Brief — Your answer should be the lines below from the one with "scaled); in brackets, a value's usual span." to the one with "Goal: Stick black", both included, given again exactly and with nothing added.

Items listed in a dataset —
**********
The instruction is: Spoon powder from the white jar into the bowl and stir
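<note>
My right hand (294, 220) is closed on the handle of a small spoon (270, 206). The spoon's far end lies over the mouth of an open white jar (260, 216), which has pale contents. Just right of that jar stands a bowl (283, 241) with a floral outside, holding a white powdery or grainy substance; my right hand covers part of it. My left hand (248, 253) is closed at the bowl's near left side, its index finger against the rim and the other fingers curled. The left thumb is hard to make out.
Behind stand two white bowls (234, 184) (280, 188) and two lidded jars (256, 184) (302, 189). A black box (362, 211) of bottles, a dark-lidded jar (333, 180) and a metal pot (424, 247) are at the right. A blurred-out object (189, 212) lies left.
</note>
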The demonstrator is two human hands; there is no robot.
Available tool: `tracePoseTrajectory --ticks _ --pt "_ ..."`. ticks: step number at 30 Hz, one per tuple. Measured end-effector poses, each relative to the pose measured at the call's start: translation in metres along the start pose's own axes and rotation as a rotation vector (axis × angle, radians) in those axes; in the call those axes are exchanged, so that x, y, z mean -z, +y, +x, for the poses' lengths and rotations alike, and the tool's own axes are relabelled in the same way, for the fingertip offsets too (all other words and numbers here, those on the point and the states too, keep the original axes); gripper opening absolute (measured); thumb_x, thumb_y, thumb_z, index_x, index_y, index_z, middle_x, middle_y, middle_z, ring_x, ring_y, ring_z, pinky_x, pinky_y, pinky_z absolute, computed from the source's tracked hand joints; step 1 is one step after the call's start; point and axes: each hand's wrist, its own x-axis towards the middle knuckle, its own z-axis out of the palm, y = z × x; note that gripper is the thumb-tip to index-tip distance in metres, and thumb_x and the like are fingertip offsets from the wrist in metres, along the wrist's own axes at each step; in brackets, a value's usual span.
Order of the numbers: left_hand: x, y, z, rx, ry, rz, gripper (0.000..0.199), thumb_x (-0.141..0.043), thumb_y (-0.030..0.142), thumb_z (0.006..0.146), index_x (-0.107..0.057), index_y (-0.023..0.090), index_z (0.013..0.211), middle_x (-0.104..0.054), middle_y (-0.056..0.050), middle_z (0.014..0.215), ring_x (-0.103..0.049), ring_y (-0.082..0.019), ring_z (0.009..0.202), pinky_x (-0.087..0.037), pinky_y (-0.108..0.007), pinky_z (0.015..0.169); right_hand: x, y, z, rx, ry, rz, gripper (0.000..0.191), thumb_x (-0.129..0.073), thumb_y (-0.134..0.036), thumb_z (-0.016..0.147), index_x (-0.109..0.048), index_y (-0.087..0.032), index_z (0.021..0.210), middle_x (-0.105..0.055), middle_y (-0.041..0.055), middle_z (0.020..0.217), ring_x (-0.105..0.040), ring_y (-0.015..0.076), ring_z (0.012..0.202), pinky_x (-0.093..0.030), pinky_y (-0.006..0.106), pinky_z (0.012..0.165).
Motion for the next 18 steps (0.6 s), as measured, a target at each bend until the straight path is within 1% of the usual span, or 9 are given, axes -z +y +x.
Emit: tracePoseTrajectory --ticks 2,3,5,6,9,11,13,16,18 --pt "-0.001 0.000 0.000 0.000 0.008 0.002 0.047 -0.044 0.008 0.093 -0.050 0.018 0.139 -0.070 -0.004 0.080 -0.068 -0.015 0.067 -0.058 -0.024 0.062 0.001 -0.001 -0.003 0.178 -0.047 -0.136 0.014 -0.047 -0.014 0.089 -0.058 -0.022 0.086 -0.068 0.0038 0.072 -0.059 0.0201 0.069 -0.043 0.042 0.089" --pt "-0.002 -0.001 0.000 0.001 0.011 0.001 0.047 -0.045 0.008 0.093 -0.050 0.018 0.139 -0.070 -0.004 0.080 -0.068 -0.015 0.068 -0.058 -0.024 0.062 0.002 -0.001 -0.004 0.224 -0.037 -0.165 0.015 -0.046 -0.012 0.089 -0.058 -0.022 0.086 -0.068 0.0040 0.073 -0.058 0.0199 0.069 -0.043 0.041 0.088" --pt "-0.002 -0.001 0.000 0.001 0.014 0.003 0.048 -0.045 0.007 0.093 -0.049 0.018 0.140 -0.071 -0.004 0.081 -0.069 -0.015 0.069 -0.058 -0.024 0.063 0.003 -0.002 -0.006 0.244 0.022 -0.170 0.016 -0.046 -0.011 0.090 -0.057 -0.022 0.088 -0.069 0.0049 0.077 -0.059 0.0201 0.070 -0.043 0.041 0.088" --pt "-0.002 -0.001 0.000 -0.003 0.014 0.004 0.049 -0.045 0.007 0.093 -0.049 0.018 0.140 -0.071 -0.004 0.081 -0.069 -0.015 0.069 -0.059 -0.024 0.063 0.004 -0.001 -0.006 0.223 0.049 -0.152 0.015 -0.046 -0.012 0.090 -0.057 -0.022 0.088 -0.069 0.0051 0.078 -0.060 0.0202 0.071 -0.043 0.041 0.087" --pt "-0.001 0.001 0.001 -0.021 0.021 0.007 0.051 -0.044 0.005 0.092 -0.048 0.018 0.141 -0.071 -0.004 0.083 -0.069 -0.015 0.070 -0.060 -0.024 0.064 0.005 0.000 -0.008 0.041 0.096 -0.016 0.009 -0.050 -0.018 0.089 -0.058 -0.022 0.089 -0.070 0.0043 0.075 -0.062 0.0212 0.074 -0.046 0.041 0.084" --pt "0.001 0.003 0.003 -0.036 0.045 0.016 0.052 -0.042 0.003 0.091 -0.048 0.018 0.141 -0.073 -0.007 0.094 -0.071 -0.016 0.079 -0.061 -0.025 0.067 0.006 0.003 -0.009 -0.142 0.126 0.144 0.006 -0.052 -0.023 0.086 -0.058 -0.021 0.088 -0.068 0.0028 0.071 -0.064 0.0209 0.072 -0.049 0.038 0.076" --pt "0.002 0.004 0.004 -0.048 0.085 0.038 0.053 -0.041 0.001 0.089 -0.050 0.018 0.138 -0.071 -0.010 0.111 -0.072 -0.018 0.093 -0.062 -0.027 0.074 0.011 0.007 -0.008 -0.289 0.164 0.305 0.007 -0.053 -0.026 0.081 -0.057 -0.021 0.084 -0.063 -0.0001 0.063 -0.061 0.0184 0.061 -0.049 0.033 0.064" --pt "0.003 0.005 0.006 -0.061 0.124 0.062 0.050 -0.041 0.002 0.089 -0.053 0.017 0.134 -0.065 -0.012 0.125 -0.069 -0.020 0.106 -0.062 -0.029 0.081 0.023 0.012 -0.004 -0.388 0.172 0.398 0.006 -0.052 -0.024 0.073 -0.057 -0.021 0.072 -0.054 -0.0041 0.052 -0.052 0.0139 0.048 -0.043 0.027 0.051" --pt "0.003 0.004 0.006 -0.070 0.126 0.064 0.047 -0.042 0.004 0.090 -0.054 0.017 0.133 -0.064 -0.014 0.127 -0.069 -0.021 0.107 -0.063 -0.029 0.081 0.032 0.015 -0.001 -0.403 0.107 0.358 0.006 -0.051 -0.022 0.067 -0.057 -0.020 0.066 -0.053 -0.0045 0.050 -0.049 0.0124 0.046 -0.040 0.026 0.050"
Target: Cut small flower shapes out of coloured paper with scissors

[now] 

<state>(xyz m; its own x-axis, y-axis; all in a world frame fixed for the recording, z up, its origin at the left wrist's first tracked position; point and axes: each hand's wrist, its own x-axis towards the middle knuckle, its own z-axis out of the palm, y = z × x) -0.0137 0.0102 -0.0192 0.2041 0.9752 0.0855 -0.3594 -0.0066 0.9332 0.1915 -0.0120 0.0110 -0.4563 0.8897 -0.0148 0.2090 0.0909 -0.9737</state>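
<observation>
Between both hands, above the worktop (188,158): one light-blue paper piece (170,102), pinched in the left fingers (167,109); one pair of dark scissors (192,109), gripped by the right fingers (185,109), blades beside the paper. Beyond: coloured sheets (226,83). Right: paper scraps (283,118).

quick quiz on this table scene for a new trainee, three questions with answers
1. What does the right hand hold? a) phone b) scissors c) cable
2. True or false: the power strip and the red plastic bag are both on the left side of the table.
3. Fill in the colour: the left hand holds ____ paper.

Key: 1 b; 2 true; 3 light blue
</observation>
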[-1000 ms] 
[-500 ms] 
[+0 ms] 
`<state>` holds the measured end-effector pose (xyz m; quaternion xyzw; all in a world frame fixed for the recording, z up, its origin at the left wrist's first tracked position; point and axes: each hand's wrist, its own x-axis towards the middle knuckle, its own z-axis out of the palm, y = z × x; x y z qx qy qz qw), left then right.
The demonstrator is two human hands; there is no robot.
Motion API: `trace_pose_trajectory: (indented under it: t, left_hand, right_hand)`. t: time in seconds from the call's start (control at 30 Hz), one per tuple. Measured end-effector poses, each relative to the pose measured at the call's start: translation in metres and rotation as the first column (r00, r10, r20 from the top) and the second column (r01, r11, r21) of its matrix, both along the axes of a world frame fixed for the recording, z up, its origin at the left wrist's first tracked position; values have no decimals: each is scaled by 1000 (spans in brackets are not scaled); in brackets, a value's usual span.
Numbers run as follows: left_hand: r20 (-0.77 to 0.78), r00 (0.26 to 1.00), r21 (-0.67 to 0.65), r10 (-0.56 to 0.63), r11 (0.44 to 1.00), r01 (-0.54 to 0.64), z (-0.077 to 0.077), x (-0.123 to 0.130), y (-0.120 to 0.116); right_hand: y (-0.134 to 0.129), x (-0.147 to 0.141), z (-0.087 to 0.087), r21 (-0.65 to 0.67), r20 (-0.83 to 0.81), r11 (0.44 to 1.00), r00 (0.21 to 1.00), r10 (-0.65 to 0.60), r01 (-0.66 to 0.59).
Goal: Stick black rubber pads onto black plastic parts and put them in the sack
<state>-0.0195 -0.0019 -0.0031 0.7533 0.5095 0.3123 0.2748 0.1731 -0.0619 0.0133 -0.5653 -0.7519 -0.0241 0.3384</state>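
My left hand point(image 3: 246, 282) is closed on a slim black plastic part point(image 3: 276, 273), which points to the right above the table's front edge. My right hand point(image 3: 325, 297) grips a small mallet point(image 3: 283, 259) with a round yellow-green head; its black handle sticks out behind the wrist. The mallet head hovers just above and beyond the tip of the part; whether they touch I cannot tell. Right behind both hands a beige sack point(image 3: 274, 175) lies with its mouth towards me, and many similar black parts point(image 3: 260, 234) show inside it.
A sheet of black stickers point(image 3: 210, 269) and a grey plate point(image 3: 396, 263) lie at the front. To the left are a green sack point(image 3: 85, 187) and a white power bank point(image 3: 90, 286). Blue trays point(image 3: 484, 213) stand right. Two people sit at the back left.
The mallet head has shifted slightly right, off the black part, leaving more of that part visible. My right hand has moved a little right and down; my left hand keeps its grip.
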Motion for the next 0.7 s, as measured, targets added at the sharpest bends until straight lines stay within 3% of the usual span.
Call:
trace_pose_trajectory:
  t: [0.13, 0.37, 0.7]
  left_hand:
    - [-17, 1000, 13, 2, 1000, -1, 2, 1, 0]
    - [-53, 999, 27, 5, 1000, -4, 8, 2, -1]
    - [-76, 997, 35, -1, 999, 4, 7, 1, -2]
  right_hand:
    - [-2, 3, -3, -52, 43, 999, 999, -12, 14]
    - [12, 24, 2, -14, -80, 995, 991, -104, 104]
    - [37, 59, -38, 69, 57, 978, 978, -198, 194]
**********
Solution for this task —
Motion API: `trace_pose_trajectory: (indented under it: t, left_hand, right_hand)`. t: time in seconds from the call's start (control at 30 Hz), one per tuple. Measured end-effector poses, each relative to the pose measured at the call's start: translation in metres and rotation as the first column (r00, r10, r20 from the top) and the second column (r01, r11, r21) of its matrix, both along the axes of a world frame fixed for the recording, z up, its origin at the left wrist's first tracked position; values have no decimals: each is scaled by 1000 (spans in brackets are not scaled); in brackets, a value's usual span.
Numbers run as follows: left_hand: r20 (-0.77 to 0.78), r00 (0.26 to 1.00), r21 (-0.67 to 0.65), r10 (-0.56 to 0.63), r11 (0.44 to 1.00), r01 (-0.54 to 0.64), z (-0.077 to 0.077), x (-0.123 to 0.130), y (-0.120 to 0.116); right_hand: y (-0.134 to 0.129), x (-0.147 to 0.141), z (-0.087 to 0.087), r21 (-0.65 to 0.67), r20 (-0.83 to 0.81), r11 (0.44 to 1.00), r00 (0.21 to 1.00), r10 (-0.65 to 0.60), r01 (-0.66 to 0.59).
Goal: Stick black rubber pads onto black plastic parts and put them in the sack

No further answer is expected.